Top of Information supplied

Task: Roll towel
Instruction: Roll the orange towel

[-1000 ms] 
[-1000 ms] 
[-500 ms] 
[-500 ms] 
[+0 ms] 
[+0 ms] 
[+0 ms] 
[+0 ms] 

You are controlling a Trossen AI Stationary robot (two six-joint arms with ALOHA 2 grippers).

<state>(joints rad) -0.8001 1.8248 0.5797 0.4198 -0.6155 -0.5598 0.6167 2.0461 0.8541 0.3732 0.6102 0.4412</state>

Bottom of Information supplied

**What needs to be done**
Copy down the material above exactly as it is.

**Answer box**
Task: Roll towel
Instruction: Roll the orange towel

[-1000 ms] 
[-1000 ms] 
[-500 ms] 
[-500 ms] 
[+0 ms] 
[+0 ms] 
[+0 ms] 
[+0 ms] 

You are controlling a Trossen AI Stationary robot (two six-joint arms with ALOHA 2 grippers).

<state>(joints rad) -0.8001 1.8248 0.5797 0.4198 -0.6155 -0.5598 0.6167 2.0461 0.8541 0.3732 0.6102 0.4412</state>

What needed an answer now has one.